* **Activity**
Find and copy every line in the records that includes the string "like".

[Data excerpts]
════════════════
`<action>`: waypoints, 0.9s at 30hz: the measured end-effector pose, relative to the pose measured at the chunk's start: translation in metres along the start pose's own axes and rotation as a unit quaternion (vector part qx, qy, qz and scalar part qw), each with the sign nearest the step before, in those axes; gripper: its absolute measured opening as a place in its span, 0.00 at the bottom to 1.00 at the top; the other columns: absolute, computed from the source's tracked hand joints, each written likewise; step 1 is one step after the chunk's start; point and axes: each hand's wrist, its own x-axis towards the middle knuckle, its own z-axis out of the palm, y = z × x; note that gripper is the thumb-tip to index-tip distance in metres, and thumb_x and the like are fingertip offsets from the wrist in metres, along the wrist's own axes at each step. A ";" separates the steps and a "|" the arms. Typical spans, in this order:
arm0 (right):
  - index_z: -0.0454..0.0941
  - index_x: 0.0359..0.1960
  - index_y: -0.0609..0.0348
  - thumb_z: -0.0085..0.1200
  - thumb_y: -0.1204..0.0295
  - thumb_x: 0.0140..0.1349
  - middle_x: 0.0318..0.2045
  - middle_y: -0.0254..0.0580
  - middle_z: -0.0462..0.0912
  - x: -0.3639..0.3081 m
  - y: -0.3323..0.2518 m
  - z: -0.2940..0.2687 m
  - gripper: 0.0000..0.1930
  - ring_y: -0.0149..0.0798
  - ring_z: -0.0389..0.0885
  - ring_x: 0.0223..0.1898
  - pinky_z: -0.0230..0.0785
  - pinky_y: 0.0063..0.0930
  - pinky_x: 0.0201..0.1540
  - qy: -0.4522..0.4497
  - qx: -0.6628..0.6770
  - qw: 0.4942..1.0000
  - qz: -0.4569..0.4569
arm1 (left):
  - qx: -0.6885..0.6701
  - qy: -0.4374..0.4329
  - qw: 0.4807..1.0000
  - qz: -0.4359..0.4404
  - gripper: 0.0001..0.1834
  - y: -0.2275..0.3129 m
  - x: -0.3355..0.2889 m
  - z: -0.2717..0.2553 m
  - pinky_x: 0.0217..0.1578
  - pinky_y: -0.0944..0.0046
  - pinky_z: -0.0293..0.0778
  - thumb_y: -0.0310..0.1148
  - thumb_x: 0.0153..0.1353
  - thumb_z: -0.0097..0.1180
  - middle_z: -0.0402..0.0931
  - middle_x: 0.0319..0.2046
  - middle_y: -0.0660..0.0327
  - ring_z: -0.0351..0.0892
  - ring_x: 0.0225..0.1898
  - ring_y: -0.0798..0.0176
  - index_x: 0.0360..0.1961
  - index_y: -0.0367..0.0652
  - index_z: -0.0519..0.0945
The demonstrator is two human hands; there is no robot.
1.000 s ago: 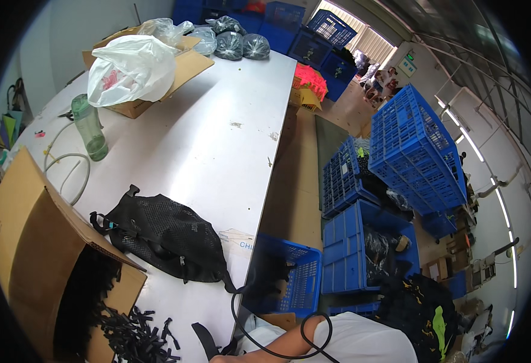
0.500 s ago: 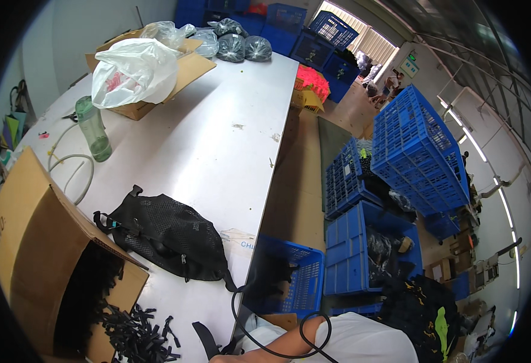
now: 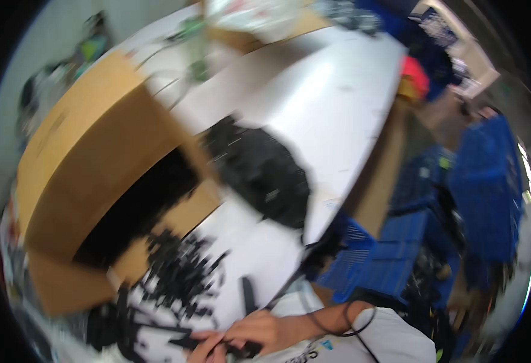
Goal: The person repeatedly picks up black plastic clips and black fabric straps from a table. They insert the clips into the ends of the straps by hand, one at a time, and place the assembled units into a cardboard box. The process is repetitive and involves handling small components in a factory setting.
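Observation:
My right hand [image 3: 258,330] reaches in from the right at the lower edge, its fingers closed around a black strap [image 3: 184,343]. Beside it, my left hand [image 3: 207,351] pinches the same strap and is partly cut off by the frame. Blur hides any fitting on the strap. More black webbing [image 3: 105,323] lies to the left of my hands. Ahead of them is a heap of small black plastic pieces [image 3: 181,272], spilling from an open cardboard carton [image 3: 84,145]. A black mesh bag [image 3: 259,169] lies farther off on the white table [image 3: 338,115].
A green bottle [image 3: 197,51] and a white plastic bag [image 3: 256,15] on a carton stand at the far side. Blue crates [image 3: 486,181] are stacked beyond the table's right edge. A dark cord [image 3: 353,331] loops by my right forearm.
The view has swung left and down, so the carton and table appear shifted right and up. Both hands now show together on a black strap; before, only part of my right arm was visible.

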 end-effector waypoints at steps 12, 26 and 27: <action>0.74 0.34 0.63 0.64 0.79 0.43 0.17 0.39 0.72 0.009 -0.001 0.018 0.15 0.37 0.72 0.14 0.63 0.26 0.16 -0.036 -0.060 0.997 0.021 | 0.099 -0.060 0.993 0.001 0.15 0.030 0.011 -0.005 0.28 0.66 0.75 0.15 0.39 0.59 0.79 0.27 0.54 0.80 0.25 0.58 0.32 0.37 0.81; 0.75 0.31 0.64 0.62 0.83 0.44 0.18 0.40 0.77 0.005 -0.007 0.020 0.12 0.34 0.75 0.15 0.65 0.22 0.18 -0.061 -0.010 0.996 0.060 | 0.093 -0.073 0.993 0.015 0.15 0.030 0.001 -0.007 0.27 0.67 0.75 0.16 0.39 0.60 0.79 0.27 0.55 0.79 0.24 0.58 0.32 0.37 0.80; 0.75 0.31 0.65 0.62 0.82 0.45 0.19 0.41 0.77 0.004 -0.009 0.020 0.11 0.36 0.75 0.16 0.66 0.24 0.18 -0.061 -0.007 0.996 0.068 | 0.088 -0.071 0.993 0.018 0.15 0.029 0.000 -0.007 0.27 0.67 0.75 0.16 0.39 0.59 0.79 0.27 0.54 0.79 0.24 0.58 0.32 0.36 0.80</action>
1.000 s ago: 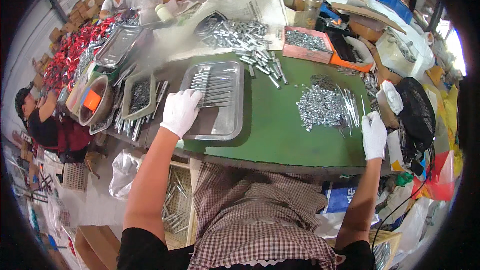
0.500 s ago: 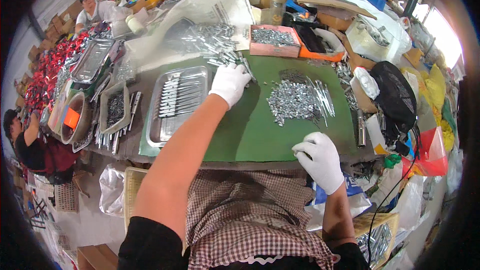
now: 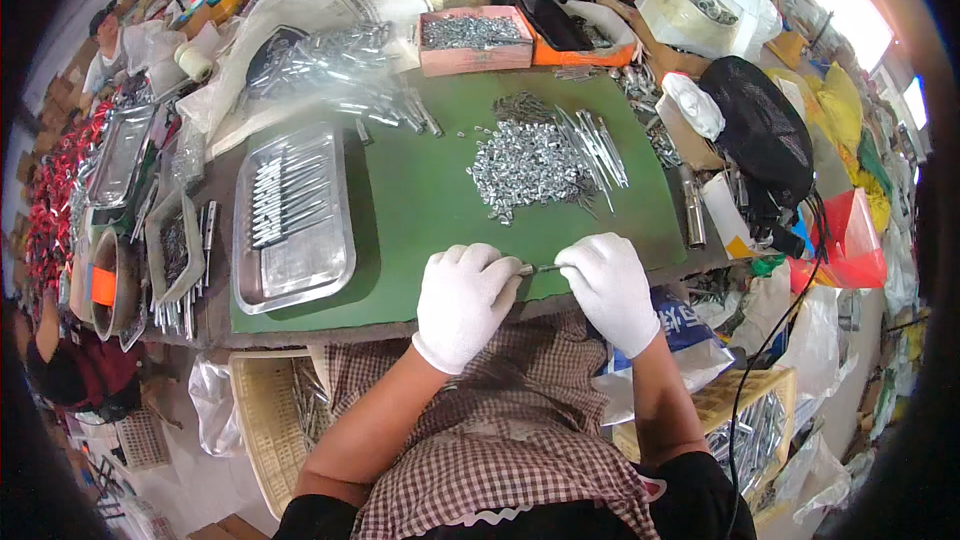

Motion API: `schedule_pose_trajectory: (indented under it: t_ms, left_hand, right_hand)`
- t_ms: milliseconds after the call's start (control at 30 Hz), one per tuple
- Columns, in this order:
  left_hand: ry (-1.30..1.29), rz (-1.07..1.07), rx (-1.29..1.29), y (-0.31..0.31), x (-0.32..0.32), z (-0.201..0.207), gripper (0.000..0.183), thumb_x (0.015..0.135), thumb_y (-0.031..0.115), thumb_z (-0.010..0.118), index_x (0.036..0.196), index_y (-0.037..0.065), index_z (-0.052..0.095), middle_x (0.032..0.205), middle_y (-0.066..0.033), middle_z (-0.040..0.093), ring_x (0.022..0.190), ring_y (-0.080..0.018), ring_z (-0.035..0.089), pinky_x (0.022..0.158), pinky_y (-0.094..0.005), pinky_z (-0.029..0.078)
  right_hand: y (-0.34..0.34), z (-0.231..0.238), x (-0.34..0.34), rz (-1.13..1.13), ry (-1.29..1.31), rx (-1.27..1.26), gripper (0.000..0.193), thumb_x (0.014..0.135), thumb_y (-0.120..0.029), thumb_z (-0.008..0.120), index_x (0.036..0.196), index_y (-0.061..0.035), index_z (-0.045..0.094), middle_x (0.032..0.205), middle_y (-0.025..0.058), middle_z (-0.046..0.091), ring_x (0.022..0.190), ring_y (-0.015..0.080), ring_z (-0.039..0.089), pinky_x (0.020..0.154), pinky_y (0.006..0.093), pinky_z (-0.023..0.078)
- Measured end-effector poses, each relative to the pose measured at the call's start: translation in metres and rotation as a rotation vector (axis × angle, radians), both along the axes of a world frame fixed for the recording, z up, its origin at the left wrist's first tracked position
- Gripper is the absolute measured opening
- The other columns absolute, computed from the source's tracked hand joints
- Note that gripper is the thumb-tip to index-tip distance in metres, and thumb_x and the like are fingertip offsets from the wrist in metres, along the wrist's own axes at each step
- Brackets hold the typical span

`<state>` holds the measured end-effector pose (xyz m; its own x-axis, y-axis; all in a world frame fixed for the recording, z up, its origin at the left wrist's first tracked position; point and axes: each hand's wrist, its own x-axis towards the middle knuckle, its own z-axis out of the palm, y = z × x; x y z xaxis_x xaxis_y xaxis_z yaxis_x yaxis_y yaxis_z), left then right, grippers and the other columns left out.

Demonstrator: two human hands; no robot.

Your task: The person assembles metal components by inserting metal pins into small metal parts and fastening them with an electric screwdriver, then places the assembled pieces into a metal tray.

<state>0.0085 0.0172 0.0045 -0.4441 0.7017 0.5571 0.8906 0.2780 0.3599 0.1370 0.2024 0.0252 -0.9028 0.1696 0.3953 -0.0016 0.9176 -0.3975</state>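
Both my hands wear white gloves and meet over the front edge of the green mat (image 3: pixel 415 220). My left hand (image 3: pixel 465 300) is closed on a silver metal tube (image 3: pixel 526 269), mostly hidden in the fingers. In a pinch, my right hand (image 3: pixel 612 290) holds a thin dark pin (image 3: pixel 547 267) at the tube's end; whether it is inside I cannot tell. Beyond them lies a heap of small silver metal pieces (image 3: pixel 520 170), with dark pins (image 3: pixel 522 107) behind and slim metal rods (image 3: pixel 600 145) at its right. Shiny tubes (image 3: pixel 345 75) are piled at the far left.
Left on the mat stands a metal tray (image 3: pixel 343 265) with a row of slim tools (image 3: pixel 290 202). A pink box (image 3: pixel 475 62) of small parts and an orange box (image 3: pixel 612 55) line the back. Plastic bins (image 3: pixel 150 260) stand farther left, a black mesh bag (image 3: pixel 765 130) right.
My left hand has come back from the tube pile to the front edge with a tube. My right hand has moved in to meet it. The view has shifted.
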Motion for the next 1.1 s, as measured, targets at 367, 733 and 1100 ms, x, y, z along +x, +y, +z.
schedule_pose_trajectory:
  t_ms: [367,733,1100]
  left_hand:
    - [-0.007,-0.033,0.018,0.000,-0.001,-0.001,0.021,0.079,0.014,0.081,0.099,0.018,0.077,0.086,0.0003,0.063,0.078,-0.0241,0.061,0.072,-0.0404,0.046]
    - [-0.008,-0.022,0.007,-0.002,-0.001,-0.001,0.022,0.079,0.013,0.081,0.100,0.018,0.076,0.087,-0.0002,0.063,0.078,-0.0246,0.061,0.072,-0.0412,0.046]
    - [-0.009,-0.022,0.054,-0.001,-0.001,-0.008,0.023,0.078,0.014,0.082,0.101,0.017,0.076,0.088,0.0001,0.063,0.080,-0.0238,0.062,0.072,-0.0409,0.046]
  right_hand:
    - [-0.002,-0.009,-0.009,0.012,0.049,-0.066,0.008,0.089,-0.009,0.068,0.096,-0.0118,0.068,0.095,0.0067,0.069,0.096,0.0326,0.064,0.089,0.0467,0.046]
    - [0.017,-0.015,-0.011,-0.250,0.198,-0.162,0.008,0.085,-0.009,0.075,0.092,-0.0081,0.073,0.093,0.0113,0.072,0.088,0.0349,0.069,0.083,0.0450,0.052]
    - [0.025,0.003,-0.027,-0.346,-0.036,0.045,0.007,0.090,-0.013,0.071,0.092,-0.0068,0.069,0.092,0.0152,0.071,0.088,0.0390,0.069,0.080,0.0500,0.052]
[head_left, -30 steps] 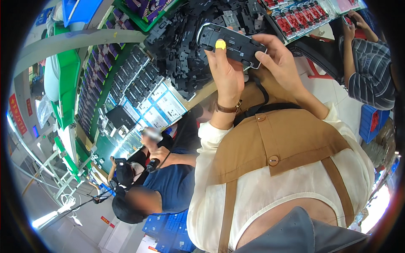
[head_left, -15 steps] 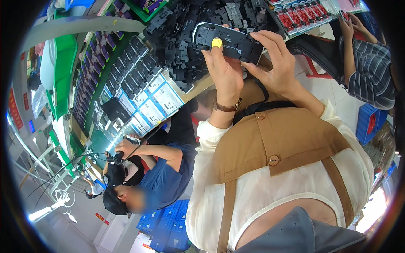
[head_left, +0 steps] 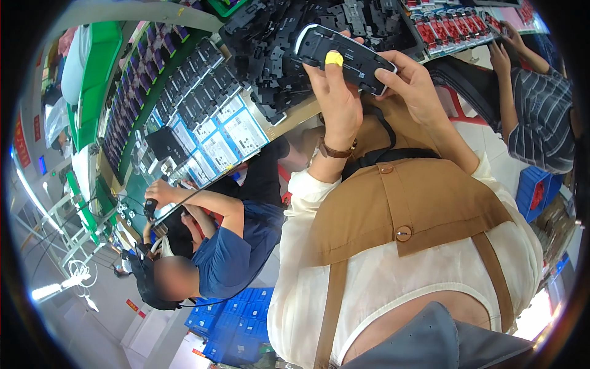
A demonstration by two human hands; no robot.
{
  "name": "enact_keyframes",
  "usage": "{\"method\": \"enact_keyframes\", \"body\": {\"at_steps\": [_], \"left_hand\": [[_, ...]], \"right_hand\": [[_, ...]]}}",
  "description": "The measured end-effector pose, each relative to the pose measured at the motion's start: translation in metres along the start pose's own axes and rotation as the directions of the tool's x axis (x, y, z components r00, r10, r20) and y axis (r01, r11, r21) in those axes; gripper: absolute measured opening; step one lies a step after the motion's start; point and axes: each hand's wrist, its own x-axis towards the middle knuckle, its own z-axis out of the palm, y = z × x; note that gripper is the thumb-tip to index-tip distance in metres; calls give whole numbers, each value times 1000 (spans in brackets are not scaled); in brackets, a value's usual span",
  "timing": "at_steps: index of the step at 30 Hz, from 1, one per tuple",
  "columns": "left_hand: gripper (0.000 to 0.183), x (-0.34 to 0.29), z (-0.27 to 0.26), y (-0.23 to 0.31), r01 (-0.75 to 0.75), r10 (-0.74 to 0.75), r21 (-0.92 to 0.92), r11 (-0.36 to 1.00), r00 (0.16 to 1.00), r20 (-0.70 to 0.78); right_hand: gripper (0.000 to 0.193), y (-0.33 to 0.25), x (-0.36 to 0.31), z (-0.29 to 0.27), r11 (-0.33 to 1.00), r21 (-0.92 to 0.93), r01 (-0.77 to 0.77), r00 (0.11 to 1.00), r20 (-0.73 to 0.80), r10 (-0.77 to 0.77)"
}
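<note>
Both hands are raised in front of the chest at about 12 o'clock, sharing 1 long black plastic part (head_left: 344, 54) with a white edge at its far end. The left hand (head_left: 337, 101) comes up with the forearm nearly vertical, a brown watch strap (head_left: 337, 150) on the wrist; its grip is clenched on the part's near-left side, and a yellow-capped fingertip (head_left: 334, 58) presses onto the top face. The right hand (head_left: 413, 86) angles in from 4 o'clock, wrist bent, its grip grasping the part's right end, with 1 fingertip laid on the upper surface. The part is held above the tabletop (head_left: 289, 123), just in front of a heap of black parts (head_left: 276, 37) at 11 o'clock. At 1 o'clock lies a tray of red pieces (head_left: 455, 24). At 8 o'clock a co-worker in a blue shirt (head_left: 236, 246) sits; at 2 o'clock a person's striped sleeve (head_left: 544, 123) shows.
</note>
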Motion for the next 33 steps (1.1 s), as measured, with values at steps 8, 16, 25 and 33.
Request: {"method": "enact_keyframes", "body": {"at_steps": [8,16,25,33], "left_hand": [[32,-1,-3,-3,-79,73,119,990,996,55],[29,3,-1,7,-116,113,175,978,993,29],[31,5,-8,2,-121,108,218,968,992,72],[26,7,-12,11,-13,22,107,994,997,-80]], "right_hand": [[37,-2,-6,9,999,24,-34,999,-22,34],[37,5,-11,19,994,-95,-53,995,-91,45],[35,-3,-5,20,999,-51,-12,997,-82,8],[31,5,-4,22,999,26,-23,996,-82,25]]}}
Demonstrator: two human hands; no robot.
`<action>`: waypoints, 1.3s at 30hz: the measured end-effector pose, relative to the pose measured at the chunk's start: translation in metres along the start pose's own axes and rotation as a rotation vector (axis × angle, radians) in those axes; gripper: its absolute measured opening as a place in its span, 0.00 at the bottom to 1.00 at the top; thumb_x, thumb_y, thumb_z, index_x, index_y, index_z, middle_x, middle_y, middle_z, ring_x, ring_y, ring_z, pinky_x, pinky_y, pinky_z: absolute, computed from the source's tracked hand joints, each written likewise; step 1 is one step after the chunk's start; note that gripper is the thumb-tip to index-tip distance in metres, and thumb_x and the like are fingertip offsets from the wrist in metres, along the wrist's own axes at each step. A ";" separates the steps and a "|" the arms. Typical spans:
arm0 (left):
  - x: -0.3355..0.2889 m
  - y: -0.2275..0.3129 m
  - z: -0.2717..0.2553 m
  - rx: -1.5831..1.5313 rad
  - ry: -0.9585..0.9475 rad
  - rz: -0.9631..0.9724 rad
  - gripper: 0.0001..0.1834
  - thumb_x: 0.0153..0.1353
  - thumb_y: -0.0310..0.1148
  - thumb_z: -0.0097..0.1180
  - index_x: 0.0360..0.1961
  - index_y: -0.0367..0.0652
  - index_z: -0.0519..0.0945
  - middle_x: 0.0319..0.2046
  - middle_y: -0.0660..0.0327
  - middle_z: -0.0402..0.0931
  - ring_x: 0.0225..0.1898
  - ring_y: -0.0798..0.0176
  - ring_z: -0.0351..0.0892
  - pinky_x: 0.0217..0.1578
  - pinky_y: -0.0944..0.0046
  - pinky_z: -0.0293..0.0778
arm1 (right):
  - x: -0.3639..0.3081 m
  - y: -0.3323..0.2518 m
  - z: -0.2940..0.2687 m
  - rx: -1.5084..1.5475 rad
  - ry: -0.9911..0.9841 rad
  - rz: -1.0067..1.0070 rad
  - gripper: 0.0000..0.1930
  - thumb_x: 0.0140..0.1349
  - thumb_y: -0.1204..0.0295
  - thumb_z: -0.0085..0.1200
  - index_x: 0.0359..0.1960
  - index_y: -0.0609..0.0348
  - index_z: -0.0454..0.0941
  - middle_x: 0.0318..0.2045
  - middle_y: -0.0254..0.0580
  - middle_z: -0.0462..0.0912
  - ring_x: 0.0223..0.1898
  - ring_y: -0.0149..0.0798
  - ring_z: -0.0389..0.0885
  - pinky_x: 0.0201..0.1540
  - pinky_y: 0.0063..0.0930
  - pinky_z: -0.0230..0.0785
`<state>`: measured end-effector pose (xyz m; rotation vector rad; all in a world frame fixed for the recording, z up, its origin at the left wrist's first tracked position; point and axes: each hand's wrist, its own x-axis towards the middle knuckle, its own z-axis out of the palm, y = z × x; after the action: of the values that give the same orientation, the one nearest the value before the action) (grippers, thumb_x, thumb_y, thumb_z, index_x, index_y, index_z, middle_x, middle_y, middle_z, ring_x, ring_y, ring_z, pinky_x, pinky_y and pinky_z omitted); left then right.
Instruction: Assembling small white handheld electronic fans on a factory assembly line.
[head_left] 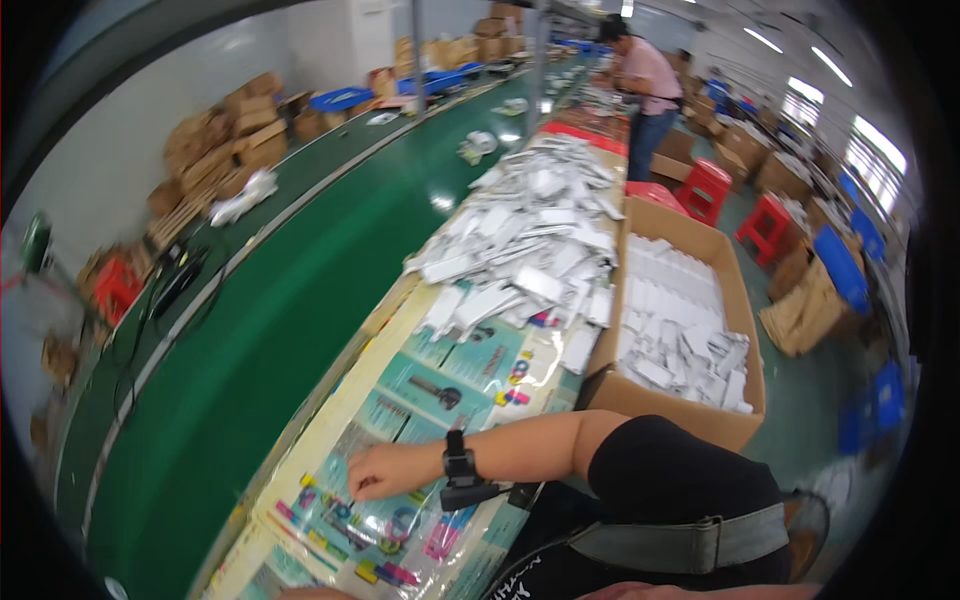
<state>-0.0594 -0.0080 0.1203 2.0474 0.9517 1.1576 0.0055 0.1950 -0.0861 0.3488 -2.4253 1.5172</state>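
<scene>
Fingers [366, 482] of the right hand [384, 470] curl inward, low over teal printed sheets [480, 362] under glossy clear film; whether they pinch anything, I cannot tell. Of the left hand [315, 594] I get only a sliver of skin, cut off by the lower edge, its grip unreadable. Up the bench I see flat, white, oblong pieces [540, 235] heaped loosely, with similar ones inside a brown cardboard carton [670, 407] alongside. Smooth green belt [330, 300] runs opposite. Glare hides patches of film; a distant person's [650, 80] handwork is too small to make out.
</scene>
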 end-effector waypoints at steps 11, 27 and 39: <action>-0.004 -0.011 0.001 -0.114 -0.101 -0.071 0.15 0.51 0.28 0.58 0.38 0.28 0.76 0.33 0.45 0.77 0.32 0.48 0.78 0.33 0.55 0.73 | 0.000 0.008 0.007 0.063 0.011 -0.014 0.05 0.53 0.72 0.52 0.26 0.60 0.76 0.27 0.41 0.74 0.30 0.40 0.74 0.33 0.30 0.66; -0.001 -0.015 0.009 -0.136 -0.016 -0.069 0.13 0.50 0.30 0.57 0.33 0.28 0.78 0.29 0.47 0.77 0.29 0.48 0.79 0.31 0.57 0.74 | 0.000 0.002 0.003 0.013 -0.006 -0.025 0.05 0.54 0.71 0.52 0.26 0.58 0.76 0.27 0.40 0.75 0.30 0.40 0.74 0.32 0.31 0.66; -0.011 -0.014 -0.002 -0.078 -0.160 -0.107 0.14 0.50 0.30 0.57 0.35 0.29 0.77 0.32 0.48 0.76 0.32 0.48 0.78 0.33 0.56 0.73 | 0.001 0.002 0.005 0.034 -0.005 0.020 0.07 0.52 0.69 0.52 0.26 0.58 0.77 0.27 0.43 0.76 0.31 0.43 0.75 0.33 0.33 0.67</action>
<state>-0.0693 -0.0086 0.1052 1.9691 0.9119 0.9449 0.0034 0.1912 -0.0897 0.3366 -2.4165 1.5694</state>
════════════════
* **Result of the exercise**
`<action>`: waypoints, 0.9s at 30hz: the measured end-effector pose, relative to the pose measured at the chunk's start: translation in metres along the start pose's own axes and rotation as a unit quaternion (vector part qx, qy, qz and scalar part qw), each with the sign nearest the step before, in those axes; gripper: its absolute measured opening as a place in its span, 0.00 at the bottom to 1.00 at the top; the other columns: absolute, computed from the source's tracked hand joints, each written likewise; step 1 is one step after the chunk's start; point and axes: each hand's wrist, its own x-axis towards the middle knuckle, its own z-axis out of the palm, y = z × x; note that gripper is the thumb-tip to index-tip distance in metres, and thumb_x and the like are fingertip offsets from the wrist in metres, along the wrist's own axes at each step. A ";" separates the steps and a "|" the arms. Typical spans, in this order:
- Note that gripper is the thumb-tip to index-tip distance in metres, and thumb_x and the like are fingertip offsets from the wrist in metres, along the wrist's own axes at each step
`<action>`: waypoints, 1.3s at 30hz: the measured end-effector pose, relative to the pose measured at the chunk's start: translation in metres along the start pose's own axes and rotation as a rotation vector (axis × angle, radians) in those axes; gripper: its absolute measured opening as a place in its span, 0.00 at the bottom to 1.00 at the top; thumb_x, thumb_y, thumb_z, index_x, index_y, index_z, middle_x, middle_y, middle_z, ring_x, ring_y, ring_z, pinky_x, pinky_y, pinky_z: absolute, computed from the source's tracked hand joints, each written likewise; step 1 is one step after the chunk's start; note that gripper is the thumb-tip to index-tip distance in metres, and thumb_x and the like are fingertip offsets from the wrist in metres, along the wrist's own axes at each step. A ";" separates the steps and a "|" the arms. Typical spans:

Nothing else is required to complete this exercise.